What is expected:
Please restate the material below word for word, from the first line through the one that contains "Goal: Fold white", inclusive.

Available records:
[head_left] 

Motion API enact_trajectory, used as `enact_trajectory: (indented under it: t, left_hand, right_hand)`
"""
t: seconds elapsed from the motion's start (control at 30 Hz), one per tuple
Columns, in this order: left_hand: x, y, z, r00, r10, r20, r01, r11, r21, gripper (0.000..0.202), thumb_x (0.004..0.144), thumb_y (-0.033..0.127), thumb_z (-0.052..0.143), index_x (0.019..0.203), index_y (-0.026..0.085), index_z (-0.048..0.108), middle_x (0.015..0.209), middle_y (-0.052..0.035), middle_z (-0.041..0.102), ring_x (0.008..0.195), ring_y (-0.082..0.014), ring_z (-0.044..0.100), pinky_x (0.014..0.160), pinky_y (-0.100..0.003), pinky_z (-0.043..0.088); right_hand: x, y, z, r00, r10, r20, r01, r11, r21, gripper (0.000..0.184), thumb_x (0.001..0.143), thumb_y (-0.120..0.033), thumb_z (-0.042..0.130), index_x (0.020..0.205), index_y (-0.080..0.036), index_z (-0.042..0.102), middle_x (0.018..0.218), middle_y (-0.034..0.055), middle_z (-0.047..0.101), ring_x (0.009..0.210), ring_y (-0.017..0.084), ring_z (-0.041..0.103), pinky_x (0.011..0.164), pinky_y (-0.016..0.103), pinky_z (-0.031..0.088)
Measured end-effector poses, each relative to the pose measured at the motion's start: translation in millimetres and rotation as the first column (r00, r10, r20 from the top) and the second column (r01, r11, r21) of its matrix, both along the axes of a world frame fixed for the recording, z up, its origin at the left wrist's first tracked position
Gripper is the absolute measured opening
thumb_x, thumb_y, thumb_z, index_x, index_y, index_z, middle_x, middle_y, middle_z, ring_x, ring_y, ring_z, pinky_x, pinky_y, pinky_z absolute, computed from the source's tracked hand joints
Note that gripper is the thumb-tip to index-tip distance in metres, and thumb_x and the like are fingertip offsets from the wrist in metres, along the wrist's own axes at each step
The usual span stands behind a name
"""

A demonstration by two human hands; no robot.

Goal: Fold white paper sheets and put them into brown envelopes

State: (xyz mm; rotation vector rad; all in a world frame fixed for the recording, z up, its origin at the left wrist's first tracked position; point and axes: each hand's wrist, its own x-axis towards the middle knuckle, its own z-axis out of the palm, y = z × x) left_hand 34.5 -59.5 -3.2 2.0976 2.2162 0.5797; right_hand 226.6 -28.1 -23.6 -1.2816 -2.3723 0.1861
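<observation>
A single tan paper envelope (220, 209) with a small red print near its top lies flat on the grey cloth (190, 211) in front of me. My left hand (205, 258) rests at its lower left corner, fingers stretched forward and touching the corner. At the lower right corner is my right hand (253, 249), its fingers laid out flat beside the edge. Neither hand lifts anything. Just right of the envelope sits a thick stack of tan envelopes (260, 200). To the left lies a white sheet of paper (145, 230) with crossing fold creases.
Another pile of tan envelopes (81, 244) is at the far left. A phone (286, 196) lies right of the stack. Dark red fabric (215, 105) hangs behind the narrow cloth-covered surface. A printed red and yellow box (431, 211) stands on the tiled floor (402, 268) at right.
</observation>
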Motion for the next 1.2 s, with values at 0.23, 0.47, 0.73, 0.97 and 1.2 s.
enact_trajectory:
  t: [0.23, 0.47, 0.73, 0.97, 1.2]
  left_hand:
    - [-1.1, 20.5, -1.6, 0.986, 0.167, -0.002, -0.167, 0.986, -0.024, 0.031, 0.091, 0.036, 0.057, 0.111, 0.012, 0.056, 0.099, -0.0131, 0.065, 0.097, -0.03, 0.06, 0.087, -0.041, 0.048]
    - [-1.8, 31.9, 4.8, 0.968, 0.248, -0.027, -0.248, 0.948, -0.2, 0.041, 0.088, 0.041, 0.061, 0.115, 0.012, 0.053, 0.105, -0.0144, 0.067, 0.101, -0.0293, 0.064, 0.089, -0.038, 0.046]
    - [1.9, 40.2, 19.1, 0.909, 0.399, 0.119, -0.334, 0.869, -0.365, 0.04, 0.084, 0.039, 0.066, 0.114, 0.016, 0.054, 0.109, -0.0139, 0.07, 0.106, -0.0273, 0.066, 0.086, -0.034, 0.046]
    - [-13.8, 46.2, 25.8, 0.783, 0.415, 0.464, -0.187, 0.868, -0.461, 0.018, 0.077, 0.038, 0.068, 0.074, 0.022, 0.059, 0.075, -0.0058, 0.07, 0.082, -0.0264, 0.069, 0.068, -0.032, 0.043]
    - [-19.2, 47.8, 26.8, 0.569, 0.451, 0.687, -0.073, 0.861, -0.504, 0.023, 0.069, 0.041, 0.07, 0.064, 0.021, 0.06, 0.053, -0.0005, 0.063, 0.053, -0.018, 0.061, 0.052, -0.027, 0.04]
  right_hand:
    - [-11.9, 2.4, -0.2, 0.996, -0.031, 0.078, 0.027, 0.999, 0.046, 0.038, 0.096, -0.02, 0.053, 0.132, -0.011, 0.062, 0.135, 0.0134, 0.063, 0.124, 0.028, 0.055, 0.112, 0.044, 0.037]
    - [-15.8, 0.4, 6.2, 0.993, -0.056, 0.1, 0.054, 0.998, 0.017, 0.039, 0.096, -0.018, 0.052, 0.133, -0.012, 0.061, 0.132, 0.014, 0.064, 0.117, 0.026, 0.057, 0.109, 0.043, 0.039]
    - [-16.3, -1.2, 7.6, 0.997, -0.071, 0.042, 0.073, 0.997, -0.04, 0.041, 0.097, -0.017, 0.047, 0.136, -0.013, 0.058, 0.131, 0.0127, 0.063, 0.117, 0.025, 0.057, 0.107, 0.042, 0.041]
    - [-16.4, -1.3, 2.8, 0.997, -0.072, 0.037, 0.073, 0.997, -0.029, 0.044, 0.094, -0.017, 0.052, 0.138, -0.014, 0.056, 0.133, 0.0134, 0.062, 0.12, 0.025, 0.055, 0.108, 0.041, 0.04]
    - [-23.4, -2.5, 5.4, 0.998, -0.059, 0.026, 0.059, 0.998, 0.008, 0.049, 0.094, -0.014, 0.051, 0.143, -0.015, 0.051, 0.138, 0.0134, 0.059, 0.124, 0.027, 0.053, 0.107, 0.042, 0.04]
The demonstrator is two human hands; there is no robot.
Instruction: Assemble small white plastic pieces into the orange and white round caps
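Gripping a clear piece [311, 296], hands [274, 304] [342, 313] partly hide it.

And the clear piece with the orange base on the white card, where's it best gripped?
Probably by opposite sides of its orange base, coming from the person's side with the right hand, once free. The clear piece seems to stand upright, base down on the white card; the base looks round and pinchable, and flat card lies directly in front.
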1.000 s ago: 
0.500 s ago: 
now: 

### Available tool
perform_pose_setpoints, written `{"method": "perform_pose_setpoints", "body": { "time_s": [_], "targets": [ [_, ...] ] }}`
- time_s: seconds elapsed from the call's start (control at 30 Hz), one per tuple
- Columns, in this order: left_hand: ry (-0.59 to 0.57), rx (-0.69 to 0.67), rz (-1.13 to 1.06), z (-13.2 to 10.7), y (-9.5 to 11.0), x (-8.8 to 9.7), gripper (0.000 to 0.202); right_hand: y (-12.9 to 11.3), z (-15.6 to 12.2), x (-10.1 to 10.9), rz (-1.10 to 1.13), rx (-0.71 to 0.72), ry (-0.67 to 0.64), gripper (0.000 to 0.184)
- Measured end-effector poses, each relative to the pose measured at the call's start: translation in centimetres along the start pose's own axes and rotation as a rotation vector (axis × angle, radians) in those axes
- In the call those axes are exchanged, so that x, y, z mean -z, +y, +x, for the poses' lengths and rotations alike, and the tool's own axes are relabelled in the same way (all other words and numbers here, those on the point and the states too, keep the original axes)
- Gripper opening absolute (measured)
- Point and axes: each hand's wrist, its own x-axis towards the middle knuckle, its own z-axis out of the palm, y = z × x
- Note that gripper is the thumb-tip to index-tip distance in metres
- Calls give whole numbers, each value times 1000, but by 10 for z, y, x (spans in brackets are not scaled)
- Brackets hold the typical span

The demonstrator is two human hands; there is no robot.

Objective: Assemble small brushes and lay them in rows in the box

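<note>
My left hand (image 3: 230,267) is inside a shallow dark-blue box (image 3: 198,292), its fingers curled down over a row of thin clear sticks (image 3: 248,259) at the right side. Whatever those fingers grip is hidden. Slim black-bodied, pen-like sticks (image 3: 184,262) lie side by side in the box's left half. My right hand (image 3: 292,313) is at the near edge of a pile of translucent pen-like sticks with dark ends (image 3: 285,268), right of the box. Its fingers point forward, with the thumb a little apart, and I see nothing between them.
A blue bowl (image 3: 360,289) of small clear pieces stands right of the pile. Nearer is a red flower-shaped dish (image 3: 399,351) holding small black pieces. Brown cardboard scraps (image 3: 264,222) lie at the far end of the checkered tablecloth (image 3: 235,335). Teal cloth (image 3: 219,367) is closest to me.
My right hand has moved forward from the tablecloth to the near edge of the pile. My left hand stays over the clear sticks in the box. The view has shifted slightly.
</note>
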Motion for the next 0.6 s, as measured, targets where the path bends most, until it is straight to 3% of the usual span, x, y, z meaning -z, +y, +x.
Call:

Exercise solution:
[head_left] 

Motion API enact_trajectory, used as `enact_trajectory: (indented under it: t, left_hand, right_hand)`
"""
t: seconds elapsed from the motion's start (control at 30 Hz), one per tuple
Columns, in this order: left_hand: x, y, z, r00, r10, r20, r01, r11, r21, gripper (0.000..0.202), thumb_x (0.004..0.144), thumb_y (-0.033..0.127), thumb_z (-0.052..0.143), index_x (0.019..0.203), index_y (-0.026..0.085), index_z (-0.048..0.108), middle_x (0.015..0.209), middle_y (-0.052..0.035), middle_z (-0.041..0.102), ring_x (0.008..0.195), ring_y (-0.082..0.014), ring_z (-0.044..0.100), pinky_x (0.014..0.160), pinky_y (-0.100..0.003), pinky_z (-0.043..0.088); right_hand: x, y, z, r00, r10, r20, r01, r11, r21, gripper (0.000..0.184), thumb_x (0.001..0.143), thumb_y (-0.120..0.033), thumb_z (-0.042..0.130), index_x (0.020..0.205), index_y (-0.080..0.036), index_z (-0.042..0.102), middle_x (0.018..0.218), middle_y (-0.034..0.055), middle_z (-0.047..0.101), ring_x (0.009..0.210), ring_y (-0.017..0.084), ring_z (-0.041..0.103), pinky_x (0.011..0.164), pinky_y (-0.016..0.103), pinky_z (-0.031..0.088)
Measured end-effector poses, each relative to the pose measured at the motion's start: translation in millimetres and rotation as the first column (r00, r10, r20 from the top) and the second column (r01, r11, r21) of its matrix, both along the axes of a world frame fixed for the recording, z up, its origin at the left wrist's first tracked position
Gripper is the absolute measured opening
thumb_x, thumb_y, thumb_z, index_x, index_y, index_z, middle_x, middle_y, middle_z, ring_x, ring_y, ring_z, pinky_x, pinky_y, pinky_z absolute, computed from the source's tracked hand joints
Note that gripper is the thumb-tip to index-tip distance in metres, and thumb_x and the like are fingertip offsets from the wrist in metres, along the wrist's own axes at each step
The usual span stands behind a name
"""

A demonstration by two human hands; no robot.

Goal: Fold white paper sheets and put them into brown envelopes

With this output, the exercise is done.